Exercise objective: Locate the lines of the listing below that hold "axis", then copy each of them.

BEGIN

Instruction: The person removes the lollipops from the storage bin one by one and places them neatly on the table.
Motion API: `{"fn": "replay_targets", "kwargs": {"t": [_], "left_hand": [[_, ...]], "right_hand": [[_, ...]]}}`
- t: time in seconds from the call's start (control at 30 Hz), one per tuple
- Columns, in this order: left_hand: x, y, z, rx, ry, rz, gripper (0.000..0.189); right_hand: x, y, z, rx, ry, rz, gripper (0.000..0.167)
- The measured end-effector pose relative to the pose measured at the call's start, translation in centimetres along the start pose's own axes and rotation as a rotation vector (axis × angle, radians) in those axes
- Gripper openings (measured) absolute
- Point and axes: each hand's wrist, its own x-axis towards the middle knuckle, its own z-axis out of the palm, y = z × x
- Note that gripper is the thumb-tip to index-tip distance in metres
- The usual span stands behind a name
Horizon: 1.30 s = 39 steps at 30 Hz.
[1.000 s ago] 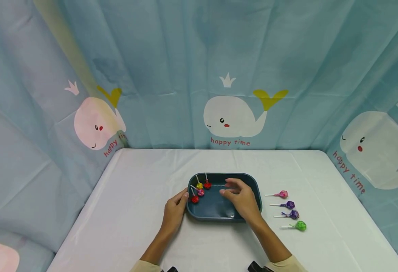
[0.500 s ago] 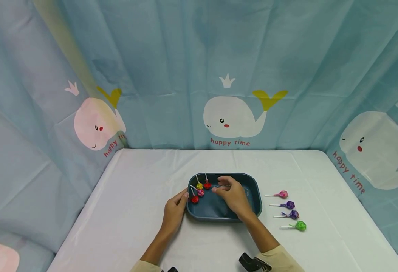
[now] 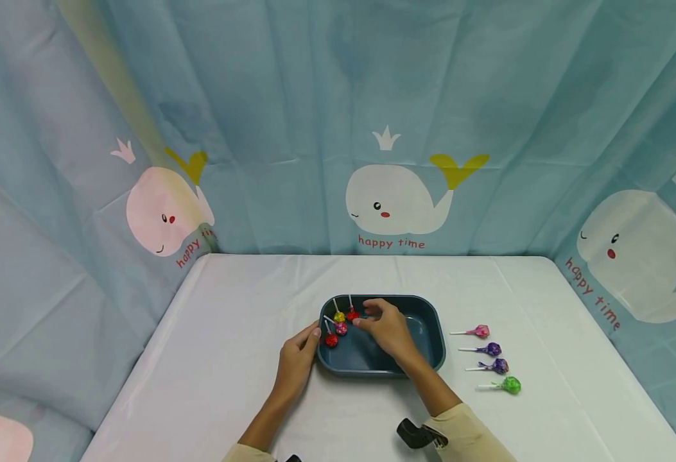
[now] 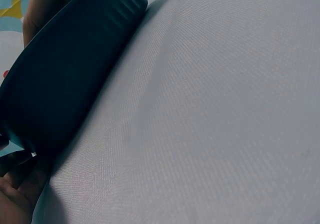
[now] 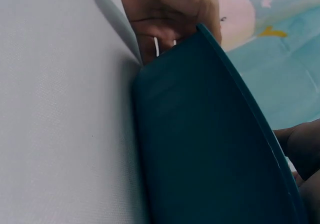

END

Exercise solution:
- The measured end-effector pose relative to the pose measured at the call's start, translation in centimetres along the start pose's own axes and rotation as a rotation vector (axis × angle, radians) in those axes
- Point and axes: each hand's wrist, its own x-axis towards the middle knuckle, its own z-axis out of the palm, y = z × x

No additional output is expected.